Por Clarisse Pacheco*
Nossa relação sempre foi de amor e ódio. E também de sobrevivência: eu precisando de você, você precisando de mim, de certa forma (pelo menos é assim que prefiro pensar). Hora te amando de paixão, hora querendo te ver a quilômetros de distância. Por vezes não querendo saber de você nunca mais, por outras, não conseguindo me imaginar sem você em minha vida.
Como toda montanha russa possui seus trechos de tranquilas planícies, estava dentre uma dessas curvas sinuosas e agradáveis de se passar quando irrompeu a pandemia. Aliás, a pandemia foi a sua montanha russa, você que sempre se colocou acima de qualquer emoção. E,de repente, não sabíamos como reagir. Logo você, que sempre teve as respostas precisas e protocolares.
Foi num domingo que recebi um aviso seu para não voltar. Aviso inédito e intempestivo, vindo de alguém tão previsível como você. Talvez tenha sido até a sua estabilidade que tenha me atraído por você, eu, que sou tão insegura. Mas aquele aviso realmente me deixou alarmada. Você me dava um tempo imprevisível. Nossa relação ficou em suspenso. E pela primeira vez me deixou notar sua falibilidade e incerteza quanto ao futuro. É…realmente tive motivos para me alarmar (para dizer o mínimo).

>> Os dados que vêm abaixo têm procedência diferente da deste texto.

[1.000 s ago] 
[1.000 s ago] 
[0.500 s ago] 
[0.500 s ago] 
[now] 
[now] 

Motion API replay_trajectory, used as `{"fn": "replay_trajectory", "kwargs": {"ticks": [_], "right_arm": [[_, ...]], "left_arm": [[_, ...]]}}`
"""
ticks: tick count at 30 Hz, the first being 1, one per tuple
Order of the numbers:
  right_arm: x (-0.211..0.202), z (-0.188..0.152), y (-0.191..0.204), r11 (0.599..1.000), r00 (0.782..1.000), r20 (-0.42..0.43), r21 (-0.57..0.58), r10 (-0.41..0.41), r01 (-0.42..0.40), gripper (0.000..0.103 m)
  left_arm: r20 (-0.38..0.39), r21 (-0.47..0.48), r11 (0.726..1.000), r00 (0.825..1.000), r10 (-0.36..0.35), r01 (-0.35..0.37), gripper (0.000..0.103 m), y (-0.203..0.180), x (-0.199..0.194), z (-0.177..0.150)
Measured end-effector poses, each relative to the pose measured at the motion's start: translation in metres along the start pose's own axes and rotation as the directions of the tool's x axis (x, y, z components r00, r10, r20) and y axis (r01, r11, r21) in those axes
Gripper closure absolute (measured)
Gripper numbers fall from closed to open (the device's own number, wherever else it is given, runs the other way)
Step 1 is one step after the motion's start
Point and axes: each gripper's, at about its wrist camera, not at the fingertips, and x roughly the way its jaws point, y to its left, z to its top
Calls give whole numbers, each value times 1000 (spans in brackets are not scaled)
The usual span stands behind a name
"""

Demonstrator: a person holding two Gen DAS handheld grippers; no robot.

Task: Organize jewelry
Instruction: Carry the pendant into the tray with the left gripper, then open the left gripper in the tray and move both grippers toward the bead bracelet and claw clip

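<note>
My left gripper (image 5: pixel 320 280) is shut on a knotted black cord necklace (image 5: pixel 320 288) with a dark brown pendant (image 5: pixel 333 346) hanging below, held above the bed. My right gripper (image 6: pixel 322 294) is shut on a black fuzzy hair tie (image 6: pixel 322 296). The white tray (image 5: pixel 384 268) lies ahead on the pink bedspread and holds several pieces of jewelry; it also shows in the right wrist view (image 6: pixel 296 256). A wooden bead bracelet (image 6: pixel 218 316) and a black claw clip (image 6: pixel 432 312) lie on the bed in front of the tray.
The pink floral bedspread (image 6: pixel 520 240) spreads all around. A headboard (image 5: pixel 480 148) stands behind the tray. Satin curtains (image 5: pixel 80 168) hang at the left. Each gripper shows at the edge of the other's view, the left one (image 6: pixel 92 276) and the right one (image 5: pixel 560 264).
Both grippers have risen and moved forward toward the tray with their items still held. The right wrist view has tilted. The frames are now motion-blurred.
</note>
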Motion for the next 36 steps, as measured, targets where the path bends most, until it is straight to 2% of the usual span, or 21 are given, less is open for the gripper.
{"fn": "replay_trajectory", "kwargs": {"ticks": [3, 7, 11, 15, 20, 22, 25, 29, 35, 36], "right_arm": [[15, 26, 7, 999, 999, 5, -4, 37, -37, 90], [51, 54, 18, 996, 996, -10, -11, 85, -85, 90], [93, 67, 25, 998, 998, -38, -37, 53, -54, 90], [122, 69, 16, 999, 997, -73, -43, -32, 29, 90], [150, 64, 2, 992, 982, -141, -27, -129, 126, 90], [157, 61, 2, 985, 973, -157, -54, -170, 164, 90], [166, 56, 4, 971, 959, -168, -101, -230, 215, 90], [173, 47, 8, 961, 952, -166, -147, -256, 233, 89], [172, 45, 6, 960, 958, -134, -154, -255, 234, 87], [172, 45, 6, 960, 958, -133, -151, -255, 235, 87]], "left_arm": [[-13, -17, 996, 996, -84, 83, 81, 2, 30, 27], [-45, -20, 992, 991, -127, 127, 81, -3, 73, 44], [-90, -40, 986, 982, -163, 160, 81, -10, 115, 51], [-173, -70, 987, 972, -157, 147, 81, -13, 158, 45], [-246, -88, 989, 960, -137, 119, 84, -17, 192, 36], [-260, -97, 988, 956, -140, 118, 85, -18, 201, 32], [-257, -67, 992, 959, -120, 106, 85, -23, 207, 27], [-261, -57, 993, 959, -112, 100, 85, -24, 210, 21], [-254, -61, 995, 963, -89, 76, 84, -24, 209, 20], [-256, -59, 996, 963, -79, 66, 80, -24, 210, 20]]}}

Contudo, sua estabilidade não falhou. Vi muitos amigos perdendo suas relações, vi o mundo mudando seus paradigmas, suas formas de agir. Você preferiu rever sua forma de atuar, e me incluiu. É claro que necessitava que eu fizesse a minha parte, me adaptando ao seu novo normal. E para isso eu precisava me equipar. E você continuou fiel: você me ajudaria nisso também.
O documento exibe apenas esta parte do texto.